### Exercise brief
Retype all entries exactly as they stand, excluding pictures.

### Data provided
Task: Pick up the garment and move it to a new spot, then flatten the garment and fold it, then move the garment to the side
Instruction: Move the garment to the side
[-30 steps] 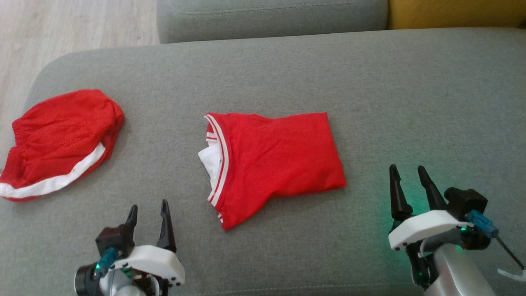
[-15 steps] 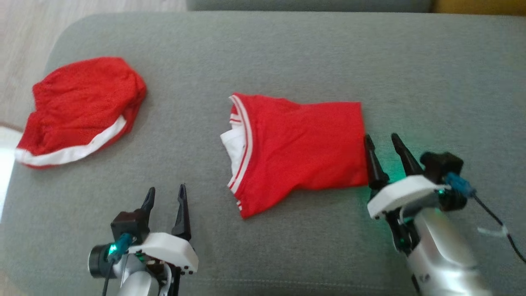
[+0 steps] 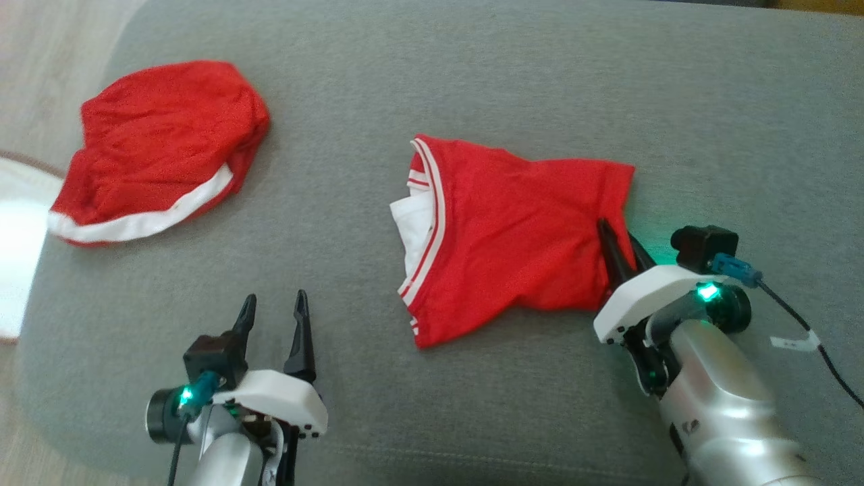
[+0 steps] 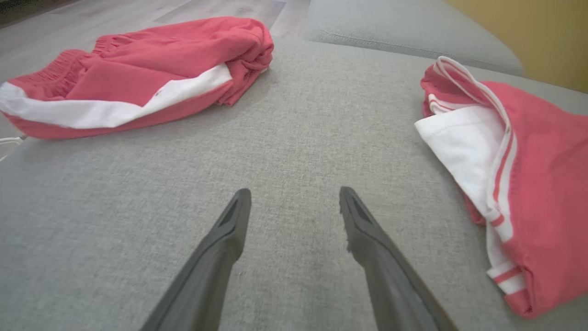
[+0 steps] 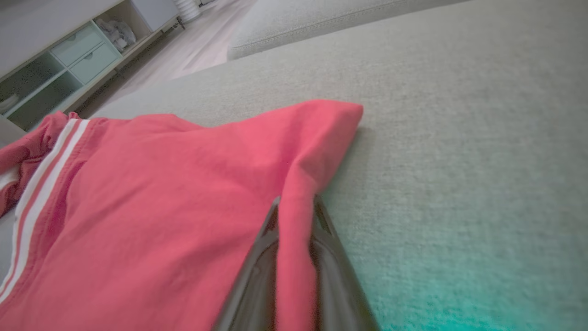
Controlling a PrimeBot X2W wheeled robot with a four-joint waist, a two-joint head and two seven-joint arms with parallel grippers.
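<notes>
One ridge of red cloth stands pinched between the jaws of the right gripper, which are closed on the near right edge of the red jersey. The rest of the jersey lies on the grey sofa cushion, spreading left of those jaws and a little beyond them. The left gripper hangs just above bare cushion with its jaws spread wide and nothing between them; the jersey's striped trim lies off to their right, apart from them

Judging by its compact, doubled-over shape, the jersey looks already flattened and folded. What is left is then most likely the last step, carrying it to the side, and it is not yet lifted clear of the cushion. If this is instead the first pick-up, nearly everything remains; the shape alone does not settle it

How many layers the right jaws have caught cannot be told, because the cloth drapes over the inner faces of the fingers. The white cloth peeking out at the trim could be a lining or a tucked layer. Farther off, ahead and left of the left jaws, red shorts with a white band lie bunched, their far side hidden. Beyond the right jaws and to their left, a pale shelf unit is blurred and cut off by the frame
</notes>
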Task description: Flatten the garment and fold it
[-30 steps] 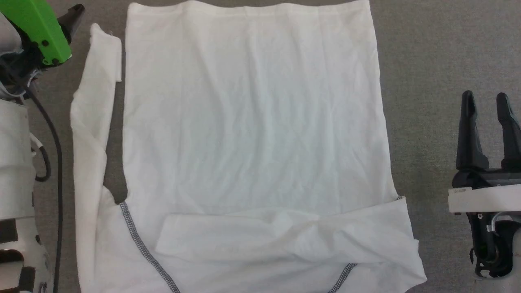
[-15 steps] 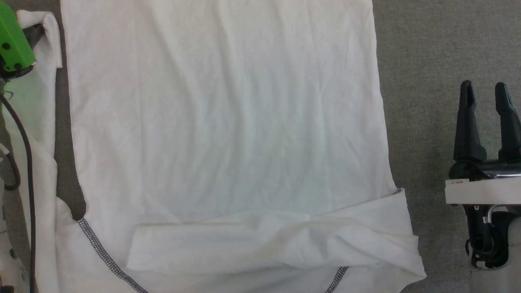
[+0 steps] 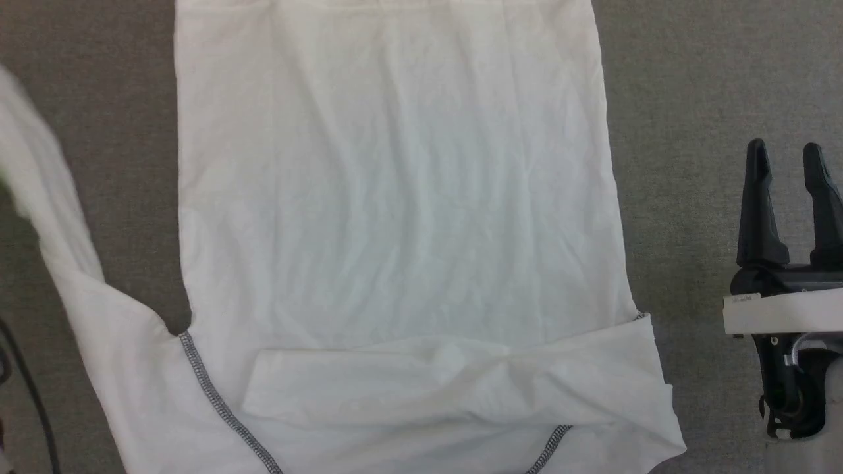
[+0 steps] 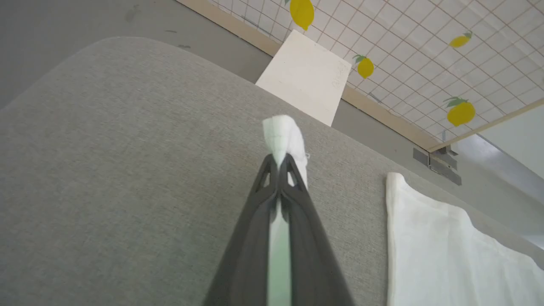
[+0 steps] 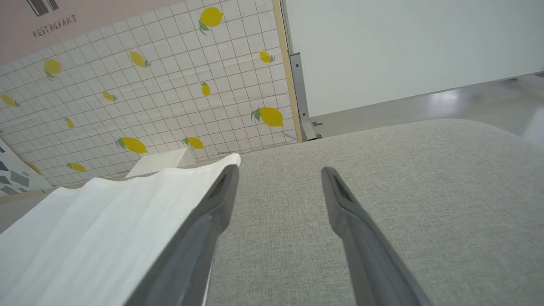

### Output for this exercise
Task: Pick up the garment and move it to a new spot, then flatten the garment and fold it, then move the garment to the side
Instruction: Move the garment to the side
[-30 steps] 
[-15 steps] 
[+0 steps] 
[+0 steps] 
[+0 steps] 
Controlling a PrimeBot X2W wheeled robot with a four-joint waist, a two-joint head and two seven-joint arms with parallel grippers.
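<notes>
One ridge of red cloth stands pinched between the jaws of the right gripper, which are closed on the near right edge of the red jersey. The rest of the jersey lies on the grey sofa cushion, spreading left of those jaws and a little beyond them. The left gripper hangs just above bare cushion with its jaws spread wide and nothing between them; the jersey's striped trim lies off to their right, apart from them

Judging by its compact, doubled-over shape, the jersey looks already flattened and folded. What is left is then most likely the last step, carrying it to the side, and it is not yet lifted clear of the cushion. If this is instead the first pick-up, nearly everything remains; the shape alone does not settle it

How many layers the right jaws have caught cannot be told, because the cloth drapes over the inner faces of the fingers. The white cloth peeking out at the trim could be a lining or a tucked layer. Farther off, ahead and left of the left jaws, red shorts with a white band lie bunched, their far side hidden. Beyond the right jaws and to their left, a pale shelf unit is blurred and cut off by the frame
</notes>
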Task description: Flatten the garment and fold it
[-30 steps] 
[-15 steps] 
[+0 steps] 
[+0 steps] 
[+0 steps] 

The exercise requires no more work.